**Brief:** Word for word, restate all of the data shown below.

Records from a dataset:
---------------

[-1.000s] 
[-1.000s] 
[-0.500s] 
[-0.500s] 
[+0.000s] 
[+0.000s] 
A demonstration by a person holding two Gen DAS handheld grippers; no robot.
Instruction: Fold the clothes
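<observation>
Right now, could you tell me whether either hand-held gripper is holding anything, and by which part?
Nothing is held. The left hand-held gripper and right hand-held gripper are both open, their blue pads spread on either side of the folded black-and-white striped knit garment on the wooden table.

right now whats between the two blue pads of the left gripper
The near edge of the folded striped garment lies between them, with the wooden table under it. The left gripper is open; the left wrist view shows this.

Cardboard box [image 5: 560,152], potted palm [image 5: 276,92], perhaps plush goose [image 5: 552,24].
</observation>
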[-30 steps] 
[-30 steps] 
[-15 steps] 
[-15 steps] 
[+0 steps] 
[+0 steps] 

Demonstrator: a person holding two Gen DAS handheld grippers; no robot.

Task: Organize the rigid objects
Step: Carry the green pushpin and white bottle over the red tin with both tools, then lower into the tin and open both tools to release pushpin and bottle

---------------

**Finished exercise:**
[-1.000s] 
[-1.000s] 
[-0.500s] 
[-0.500s] 
[+0.000s] 
[+0.000s] 
A demonstration by a person holding two Gen DAS handheld grippers; no robot.
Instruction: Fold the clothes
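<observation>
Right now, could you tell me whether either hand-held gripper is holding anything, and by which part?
Nothing is held. The left hand-held gripper and right hand-held gripper are both open, their blue pads spread on either side of the folded black-and-white striped knit garment on the wooden table.

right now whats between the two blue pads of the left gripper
The near edge of the folded striped garment lies between them, with the wooden table under it. The left gripper is open; the left wrist view shows this.

Cardboard box [image 5: 560,152], potted palm [image 5: 276,92], perhaps plush goose [image 5: 552,24].
</observation>
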[-30 steps] 
[-30 steps] 
[-15 steps] 
[-15 steps] 
[+0 steps] 
[+0 steps] 

Demonstrator: a person holding two Gen DAS handheld grippers; no robot.

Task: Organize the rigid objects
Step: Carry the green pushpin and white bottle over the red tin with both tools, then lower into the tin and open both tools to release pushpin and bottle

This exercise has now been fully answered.